Copy the data precisely, character for character, and leave out every picture.

....

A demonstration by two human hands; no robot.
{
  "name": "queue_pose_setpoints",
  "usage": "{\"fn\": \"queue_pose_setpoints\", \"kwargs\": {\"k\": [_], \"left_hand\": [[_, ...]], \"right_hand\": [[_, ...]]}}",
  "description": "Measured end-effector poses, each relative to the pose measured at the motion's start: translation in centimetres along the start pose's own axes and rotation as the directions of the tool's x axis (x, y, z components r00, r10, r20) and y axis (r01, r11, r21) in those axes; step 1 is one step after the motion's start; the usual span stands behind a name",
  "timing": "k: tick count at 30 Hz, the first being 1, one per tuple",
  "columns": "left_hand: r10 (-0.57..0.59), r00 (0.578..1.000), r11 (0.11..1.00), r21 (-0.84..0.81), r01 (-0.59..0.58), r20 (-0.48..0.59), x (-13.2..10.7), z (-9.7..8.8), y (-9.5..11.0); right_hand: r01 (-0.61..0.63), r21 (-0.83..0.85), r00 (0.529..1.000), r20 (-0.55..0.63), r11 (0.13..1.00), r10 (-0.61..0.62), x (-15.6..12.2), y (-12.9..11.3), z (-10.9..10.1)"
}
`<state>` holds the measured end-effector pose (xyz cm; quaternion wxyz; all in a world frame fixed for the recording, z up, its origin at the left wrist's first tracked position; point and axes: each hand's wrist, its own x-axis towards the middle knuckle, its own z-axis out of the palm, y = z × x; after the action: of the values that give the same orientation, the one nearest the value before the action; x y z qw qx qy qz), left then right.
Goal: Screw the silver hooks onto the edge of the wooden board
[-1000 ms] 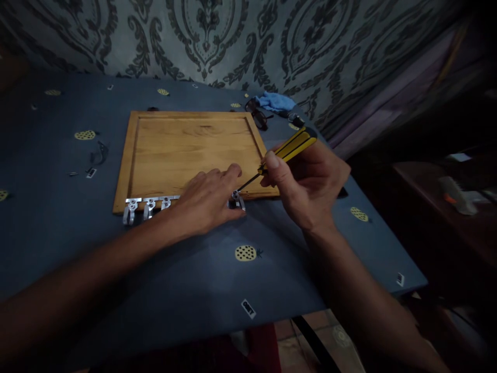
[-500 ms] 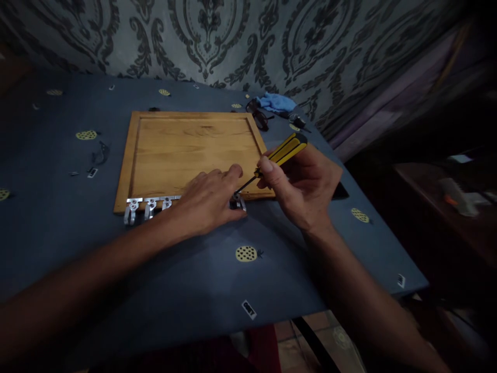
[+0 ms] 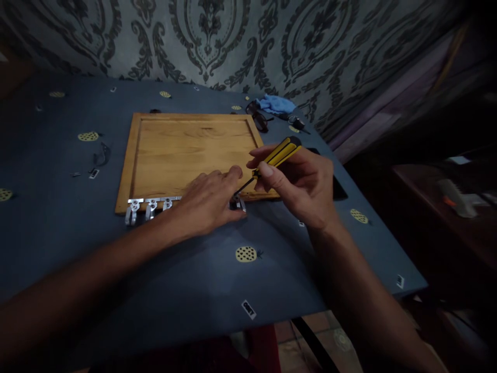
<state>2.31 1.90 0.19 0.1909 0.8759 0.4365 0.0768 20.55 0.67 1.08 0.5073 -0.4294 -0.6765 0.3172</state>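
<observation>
A wooden framed board (image 3: 194, 150) lies flat on the table, with a metal hook rail (image 3: 141, 200) along its near edge. My left hand (image 3: 207, 199) rests over the rail's right part, fingers on the wood and thumb by the end hook (image 3: 239, 203), hiding the rail's middle. Between the fingertips and thumb of my right hand (image 3: 305, 178) is a yellow-and-black screwdriver (image 3: 278, 156). It slants down to the left, and its tip meets the rail near the end hook. The screw head under the tip is too small to make out.
Beyond the board's right corner lie dark glasses (image 3: 261, 120), a blue cloth (image 3: 276, 103) and a small black item (image 3: 296, 122). A flat black object (image 3: 339, 189) is partly behind my right hand. Small metal pieces (image 3: 75, 174) and a clear curved item (image 3: 101, 153) lie left.
My right hand has shifted slightly left and its fingers have turned on the screwdriver's handle, the index finger now straighter. The left hand and the board stay nearly as they were.
</observation>
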Motion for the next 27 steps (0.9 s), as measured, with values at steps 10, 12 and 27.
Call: {"fn": "queue_pose_setpoints", "kwargs": {"k": [10,12,27], "left_hand": [[-0.002,1.000,1.000,0.022,0.002,0.009,0.00,0.00,0.07],[-0.003,1.000,1.000,0.020,0.002,0.013,0.02,0.00,0.08],[-0.012,1.000,1.000,0.004,0.012,0.028,-0.03,-0.07,0.14]], "right_hand": [[0.053,-0.035,0.998,-0.041,0.998,-0.054,0.23,0.26,0.04],[0.052,-0.046,0.997,-0.062,0.998,-0.055,0.22,0.26,0.20],[0.168,-0.158,0.931,-0.300,0.973,-0.209,-0.27,0.11,0.74]]}}
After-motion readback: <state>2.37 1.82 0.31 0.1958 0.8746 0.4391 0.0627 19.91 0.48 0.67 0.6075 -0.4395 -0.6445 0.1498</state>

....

Answer for the task =>
A demonstration by two human hands; no robot.
{
  "name": "queue_pose_setpoints",
  "usage": "{\"fn\": \"queue_pose_setpoints\", \"kwargs\": {\"k\": [_], \"left_hand\": [[_, ...]], \"right_hand\": [[_, ...]]}}",
  "description": "Measured end-effector poses, each relative to the pose measured at the motion's start: translation in centimetres along the start pose's own axes and rotation as the directions of the tool's x axis (x, y, z components r00, r10, r20) and y axis (r01, r11, r21) in those axes; step 1 is one step after the motion's start; the usual span stands behind a name",
  "timing": "k: tick count at 30 Hz, the first being 1, one per tuple",
  "columns": "left_hand: r10 (-0.57..0.59), r00 (0.578..1.000), r11 (0.11..1.00), r21 (-0.84..0.81), r01 (-0.59..0.58), r20 (-0.48..0.59), x (-13.2..10.7), z (-9.7..8.8), y (-9.5..11.0); right_hand: r01 (-0.61..0.63), r21 (-0.83..0.85), r00 (0.529..1.000), r20 (-0.55..0.63), r11 (0.13..1.00), r10 (-0.61..0.62), x (-15.6..12.2), y (-12.9..11.3), z (-10.9..10.1)"
}
`<state>` holds the measured end-effector pose (xyz cm; quaternion wxyz; all in a world frame fixed for the recording, z up, its origin at the left wrist's first tracked position; point and axes: each hand's wrist, its own x-axis towards the middle knuckle, its own z-axis out of the palm, y = z × x; after the action: of the values that give the same orientation, the one nearest the value before the action; x y z qw qx qy qz), left then right.
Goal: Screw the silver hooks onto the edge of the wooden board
[-1000 ms] 
[-500 ms] 
[+0 ms] 
<state>2.31 1.90 0.19 0.1909 0.8759 0.4365 0.0768 20.55 0.67 1.08 0.5073 -0.4294 -0.6765 0.3172</state>
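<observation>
A wooden framed board (image 3: 194, 150) lies flat on the table, with a metal hook rail (image 3: 141, 200) along its near edge. My left hand (image 3: 207, 199) rests over the rail's right part, fingers on the wood and thumb by the end hook (image 3: 239, 203), hiding the rail's middle. Between the fingertips and thumb of my right hand (image 3: 305, 178) is a yellow-and-black screwdriver (image 3: 278, 156). It slants down to the left, and its tip meets the rail near the end hook. The screw head under the tip is too small to make out.
Beyond the board's right corner lie dark glasses (image 3: 261, 120), a blue cloth (image 3: 276, 103) and a small black item (image 3: 296, 122). A flat black object (image 3: 339, 189) is partly behind my right hand. Small metal pieces (image 3: 75, 174) and a clear curved item (image 3: 101, 153) lie left.
My right hand has shifted slightly left and its fingers have turned on the screwdriver's handle, the index finger now straighter. The left hand and the board stay nearly as they were.
</observation>
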Motion for the next 27 steps (0.9 s), as measured, with values at steps 10, 12 and 27.
Call: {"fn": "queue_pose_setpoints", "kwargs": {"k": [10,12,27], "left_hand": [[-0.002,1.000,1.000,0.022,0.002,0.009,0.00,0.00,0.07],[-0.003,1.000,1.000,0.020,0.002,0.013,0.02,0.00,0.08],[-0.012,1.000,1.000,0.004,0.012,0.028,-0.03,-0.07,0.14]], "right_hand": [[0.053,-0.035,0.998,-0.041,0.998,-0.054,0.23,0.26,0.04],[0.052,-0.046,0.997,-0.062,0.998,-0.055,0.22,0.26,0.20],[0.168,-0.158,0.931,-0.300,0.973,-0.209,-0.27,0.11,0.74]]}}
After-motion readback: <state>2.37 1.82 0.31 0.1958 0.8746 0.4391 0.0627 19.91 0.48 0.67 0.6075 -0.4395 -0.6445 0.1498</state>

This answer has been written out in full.